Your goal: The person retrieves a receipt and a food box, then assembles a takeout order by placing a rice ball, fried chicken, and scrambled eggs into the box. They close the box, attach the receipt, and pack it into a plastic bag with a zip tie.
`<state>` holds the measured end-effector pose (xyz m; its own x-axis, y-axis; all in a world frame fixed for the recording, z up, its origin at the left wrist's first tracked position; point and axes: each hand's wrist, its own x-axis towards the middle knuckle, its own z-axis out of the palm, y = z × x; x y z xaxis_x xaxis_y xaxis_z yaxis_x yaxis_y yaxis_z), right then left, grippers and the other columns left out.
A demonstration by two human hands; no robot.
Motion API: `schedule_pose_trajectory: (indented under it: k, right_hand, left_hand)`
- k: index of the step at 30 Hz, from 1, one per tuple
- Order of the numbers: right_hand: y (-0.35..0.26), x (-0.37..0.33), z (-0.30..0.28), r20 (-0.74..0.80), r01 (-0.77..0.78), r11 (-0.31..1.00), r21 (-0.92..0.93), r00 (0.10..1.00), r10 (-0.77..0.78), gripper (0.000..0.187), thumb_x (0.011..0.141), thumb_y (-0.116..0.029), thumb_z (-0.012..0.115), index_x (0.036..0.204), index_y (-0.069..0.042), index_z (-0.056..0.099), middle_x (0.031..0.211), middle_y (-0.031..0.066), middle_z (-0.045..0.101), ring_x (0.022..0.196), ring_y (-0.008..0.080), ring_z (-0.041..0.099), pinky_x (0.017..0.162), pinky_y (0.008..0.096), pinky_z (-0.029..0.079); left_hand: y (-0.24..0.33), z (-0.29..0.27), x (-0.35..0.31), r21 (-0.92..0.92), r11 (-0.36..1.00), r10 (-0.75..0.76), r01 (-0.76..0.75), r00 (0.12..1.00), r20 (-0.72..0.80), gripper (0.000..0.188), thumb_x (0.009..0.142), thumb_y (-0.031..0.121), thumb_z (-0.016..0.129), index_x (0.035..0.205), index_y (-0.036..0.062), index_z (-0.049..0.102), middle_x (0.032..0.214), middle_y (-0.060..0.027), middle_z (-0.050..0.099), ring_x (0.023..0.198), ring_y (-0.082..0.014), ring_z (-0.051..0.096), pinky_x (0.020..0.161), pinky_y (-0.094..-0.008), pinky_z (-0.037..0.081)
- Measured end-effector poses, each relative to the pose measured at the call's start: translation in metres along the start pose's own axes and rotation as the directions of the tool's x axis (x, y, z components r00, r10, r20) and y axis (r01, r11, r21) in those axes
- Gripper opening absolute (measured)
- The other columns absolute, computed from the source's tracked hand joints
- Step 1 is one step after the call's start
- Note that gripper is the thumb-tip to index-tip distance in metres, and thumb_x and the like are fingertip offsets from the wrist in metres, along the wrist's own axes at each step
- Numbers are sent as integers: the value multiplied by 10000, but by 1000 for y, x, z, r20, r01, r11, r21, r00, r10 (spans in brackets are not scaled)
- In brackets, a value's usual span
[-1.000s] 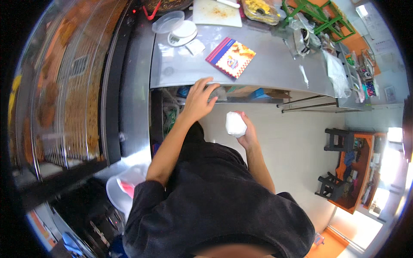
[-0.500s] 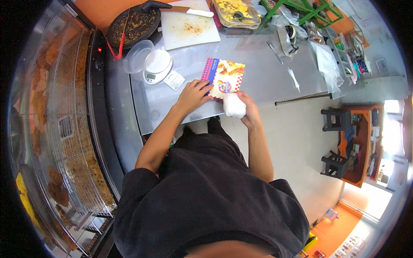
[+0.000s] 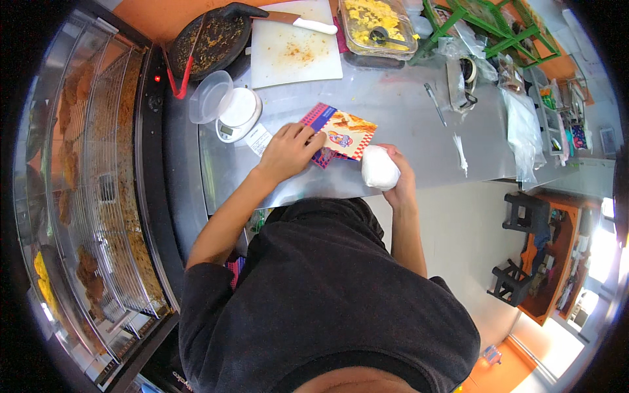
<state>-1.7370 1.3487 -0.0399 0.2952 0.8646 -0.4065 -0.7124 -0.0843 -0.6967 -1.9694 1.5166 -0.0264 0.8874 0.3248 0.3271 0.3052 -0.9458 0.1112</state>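
Note:
My left hand (image 3: 288, 154) has its fingers curled over the left side of a printed paper bag (image 3: 347, 131). The bag has a blue band, checked edges and a picture of food. One corner of it lifts, and a patterned layer shows beneath. My right hand (image 3: 403, 175) grips a rounded bundle wrapped in white (image 3: 380, 168), just over the table's front edge. That bundle is close to the bag's lower right corner. What is inside the wrapping is hidden.
On the steel table (image 3: 386, 92) are a white kitchen scale (image 3: 237, 112), a clear plastic bowl (image 3: 211, 98), a cutting board (image 3: 288, 62) with a knife (image 3: 314, 25), a dark pan (image 3: 206, 42), a tray of yellow food (image 3: 377, 29) and a pen (image 3: 435, 103). A glass-fronted display case (image 3: 98, 196) stands left.
The paper bag has turned clockwise, and its lower layer now shows. My right hand has moved right with the white bundle. My left fingers have curled more over the bag.

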Motion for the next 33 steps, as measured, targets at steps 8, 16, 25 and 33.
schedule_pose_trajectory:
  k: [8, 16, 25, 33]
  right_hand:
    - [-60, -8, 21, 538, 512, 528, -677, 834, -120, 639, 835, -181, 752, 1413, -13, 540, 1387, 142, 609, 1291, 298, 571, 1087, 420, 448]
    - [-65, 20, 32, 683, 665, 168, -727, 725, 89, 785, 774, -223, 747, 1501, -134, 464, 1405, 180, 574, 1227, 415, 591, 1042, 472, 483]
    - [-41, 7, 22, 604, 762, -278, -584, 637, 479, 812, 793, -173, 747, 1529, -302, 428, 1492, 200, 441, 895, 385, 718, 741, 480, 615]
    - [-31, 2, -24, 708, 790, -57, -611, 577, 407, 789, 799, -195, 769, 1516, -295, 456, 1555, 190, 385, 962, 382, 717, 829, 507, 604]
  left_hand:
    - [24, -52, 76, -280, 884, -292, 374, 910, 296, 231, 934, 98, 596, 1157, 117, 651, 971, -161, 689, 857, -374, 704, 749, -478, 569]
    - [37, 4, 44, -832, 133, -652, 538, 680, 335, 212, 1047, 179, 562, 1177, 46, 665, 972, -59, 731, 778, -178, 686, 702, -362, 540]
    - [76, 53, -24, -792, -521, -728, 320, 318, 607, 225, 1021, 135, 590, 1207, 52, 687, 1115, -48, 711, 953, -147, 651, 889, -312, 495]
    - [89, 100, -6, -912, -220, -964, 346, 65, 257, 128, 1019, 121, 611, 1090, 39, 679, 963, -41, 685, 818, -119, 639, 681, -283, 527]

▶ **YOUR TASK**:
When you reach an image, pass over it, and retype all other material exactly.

▶ **REPLY TO THE TASK**:
Your goal: The person retrieves a receipt and a food box, then assembles a takeout order by placing a rice ball, fried chicken, and scrambled eggs into the box. They close the box, attach the receipt, and pack it into a plastic bag with a zip tie.
`<state>` holds the measured end-effector pose (xyz m; its own x-axis, y-axis; all in a world frame fixed for the recording, z up, its origin at the left wrist's first tracked position; point and axes: each hand's wrist, its own x-axis towards the middle knuckle, its own z-axis out of the palm, y = z × x; x y z xaxis_x xaxis_y xaxis_z yaxis_x yaxis_y yaxis_z), right then left, grippers and the other columns left out.
A demonstration by two human hands; no robot.
Motion API: `schedule_pose_trajectory: (indented under it: k, right_hand, left_hand)`
- k: index of the step at 30 Hz, from 1, one per tuple
- Order of the numbers: right_hand: y (-0.35..0.26), x (-0.37..0.33), z (-0.30..0.28), r20 (-0.74..0.80), r01 (-0.77..0.78), r11 (-0.31..1.00), r21 (-0.92..0.93), r00 (0.10..1.00), r10 (-0.77..0.78), gripper (0.000..0.187), thumb_x (0.011..0.141), thumb_y (-0.116..0.029), thumb_z (-0.012..0.115), index_x (0.036..0.204), index_y (-0.069..0.042), index_z (-0.056..0.099), middle_x (0.031..0.211), middle_y (-0.031..0.066), middle_z (-0.045..0.101), ring_x (0.022..0.196), ring_y (-0.008..0.080), ring_z (-0.041..0.099), pinky_x (0.017..0.162), pinky_y (0.008..0.096), pinky_z (-0.029..0.079); left_hand: y (-0.24..0.33), z (-0.29..0.27), x (-0.35..0.31), r21 (-0.92..0.92), r11 (-0.36..1.00), r10 (-0.75..0.76), r01 (-0.76..0.75), r00 (0.12..1.00), r20 (-0.72..0.80), gripper (0.000..0.188), thumb_x (0.009..0.142), thumb_y (-0.031..0.121), thumb_z (-0.016..0.129), index_x (0.035..0.205), index_y (-0.036..0.062), index_z (-0.049..0.102), middle_x (0.032..0.214), middle_y (-0.060..0.027), middle_z (-0.050..0.099), ring_x (0.023..0.198), ring_y (-0.082..0.014), ring_z (-0.051..0.096), pinky_x (0.020..0.161), pinky_y (-0.094..-0.008), pinky_z (-0.037..0.081)
- Measured end-effector poses, each relative to the pose measured at the call's start: translation in metres along the start pose's own axes and rotation as the directions of the tool's x axis (x, y, z components r00, r10, r20) and y axis (r01, r11, r21) in those axes
- Gripper opening absolute (measured)
- The other columns absolute, computed from the source's tracked hand joints
- Step 1 is one step after the call's start
- Note that gripper is the thumb-tip to index-tip distance in metres, and thumb_x and the like are fingertip offsets from the wrist in metres, along the wrist's own axes at each step
- Numbers are sent as integers: the value multiplied by 10000, but by 1000 for y, x, z, r20, r01, r11, r21, r00, r10 (spans in brackets are not scaled)
- In brackets, a value's usual span
[-1.000s] 
[-0.500s] 
[+0.000s] 
<state>-1.7370 1.3487 -0.0399 0.2952 0.8646 -0.4065 -0.7124 -0.0843 -0.6967 -1.9694 1.5166 -0.0264 0.8874 0.3248 0.3271 0.3052 -0.9458 0.1112</state>
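Note:
My left hand (image 3: 288, 154) has its fingers curled over the left side of a printed paper bag (image 3: 347, 131). The bag has a blue band, checked edges and a picture of food. One corner of it lifts, and a patterned layer shows beneath. My right hand (image 3: 403, 175) grips a rounded bundle wrapped in white (image 3: 380, 168), just over the table's front edge. That bundle is close to the bag's lower right corner. What is inside the wrapping is hidden.
On the steel table (image 3: 386, 92) are a white kitchen scale (image 3: 237, 112), a clear plastic bowl (image 3: 211, 98), a cutting board (image 3: 288, 62) with a knife (image 3: 314, 25), a dark pan (image 3: 206, 42), a tray of yellow food (image 3: 377, 29) and a pen (image 3: 435, 103). A glass-fronted display case (image 3: 98, 196) stands left.
The paper bag has turned clockwise, and its lower layer now shows. My right hand has moved right with the white bundle. My left fingers have curled more over the bag.
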
Motion for the next 33 steps, as measured, targets at steps 8, 16, 25 and 33.
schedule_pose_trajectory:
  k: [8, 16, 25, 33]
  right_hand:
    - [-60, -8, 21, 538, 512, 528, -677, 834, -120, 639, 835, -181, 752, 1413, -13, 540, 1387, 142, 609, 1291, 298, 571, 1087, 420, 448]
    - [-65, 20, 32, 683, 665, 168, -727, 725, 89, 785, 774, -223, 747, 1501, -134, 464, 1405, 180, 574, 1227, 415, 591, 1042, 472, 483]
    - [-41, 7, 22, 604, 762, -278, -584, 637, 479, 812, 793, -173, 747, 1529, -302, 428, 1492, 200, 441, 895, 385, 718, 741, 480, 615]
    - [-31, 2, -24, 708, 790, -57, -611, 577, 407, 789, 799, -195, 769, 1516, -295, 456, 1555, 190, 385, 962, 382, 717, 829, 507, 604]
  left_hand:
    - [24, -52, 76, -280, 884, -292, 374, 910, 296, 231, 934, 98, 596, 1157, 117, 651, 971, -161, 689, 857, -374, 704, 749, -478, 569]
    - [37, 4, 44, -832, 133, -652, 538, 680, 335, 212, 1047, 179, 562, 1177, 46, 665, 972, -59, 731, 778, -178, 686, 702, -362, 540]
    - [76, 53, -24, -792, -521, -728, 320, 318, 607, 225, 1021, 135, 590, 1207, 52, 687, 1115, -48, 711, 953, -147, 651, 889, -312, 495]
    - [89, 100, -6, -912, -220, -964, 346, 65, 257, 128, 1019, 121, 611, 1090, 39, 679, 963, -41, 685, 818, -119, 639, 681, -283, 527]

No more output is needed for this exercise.